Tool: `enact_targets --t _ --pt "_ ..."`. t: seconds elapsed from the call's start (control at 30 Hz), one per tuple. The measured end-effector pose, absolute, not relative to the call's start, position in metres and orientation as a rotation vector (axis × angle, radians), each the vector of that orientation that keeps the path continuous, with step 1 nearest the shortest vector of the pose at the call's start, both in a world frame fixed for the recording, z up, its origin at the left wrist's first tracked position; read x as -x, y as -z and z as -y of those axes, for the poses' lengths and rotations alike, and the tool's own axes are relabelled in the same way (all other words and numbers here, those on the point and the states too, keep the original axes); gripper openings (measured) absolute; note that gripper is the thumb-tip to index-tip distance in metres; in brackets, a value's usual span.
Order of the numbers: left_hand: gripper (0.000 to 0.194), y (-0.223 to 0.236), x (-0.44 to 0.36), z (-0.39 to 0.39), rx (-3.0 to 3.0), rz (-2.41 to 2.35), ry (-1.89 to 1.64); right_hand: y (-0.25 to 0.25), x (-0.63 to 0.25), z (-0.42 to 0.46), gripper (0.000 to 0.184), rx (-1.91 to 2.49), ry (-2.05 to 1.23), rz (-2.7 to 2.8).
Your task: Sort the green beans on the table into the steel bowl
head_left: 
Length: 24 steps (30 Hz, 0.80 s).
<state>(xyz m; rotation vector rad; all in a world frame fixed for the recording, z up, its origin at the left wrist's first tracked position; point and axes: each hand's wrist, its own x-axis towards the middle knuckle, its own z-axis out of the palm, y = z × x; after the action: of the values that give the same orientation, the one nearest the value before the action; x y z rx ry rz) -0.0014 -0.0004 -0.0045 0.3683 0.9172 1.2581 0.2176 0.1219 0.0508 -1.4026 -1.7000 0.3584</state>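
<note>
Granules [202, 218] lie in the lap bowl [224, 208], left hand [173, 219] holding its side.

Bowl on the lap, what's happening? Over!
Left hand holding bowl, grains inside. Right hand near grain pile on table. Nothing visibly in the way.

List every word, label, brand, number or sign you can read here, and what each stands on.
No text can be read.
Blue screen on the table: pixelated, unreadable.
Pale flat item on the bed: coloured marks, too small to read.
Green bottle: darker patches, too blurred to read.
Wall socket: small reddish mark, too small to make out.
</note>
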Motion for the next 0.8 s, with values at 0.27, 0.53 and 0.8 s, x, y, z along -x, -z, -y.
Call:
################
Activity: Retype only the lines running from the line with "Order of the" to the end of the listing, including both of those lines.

Task result:
Order of the numbers: left_hand: gripper (0.000 to 0.194), y (-0.223 to 0.236), x (-0.44 to 0.36), z (-0.39 to 0.39), rx (-3.0 to 3.0), rz (-2.41 to 2.35), ry (-1.89 to 1.64); right_hand: y (-0.25 to 0.25), x (-0.63 to 0.25), z (-0.42 to 0.46), gripper (0.000 to 0.184), rx (-1.91 to 2.49), ry (-2.05 to 1.23), rz (-2.7 to 2.8).
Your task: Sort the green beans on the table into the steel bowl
head_left: 
Length: 24 steps (30 Hz, 0.80 s).
<state>(xyz m; rotation vector rad; all in a world frame fixed for the recording, z up, its origin at the left wrist's first tracked position; point and axes: each hand's wrist, its own x-axis towards the middle knuckle, its own z-axis out of the palm, y = z × x; after the action: of the values that give the same orientation, the one nearest the value before the action; x y z rx ry rz) -0.0014 -0.0004 -0.0045 0.3683 0.9172 1.2581 0.2176 0.1219 0.0508 -1.4026 -1.7000 0.3584</state>
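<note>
Granules [202, 218] lie in the lap bowl [224, 208], left hand [173, 219] holding its side.

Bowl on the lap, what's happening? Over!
Left hand holding bowl, grains inside. Right hand near grain pile on table. Nothing visibly in the way.

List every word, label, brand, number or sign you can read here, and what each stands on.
No text can be read.
Blue screen on the table: pixelated, unreadable.
Pale flat item on the bed: coloured marks, too small to read.
Green bottle: darker patches, too blurred to read.
Wall socket: small reddish mark, too small to make out.
</note>
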Motion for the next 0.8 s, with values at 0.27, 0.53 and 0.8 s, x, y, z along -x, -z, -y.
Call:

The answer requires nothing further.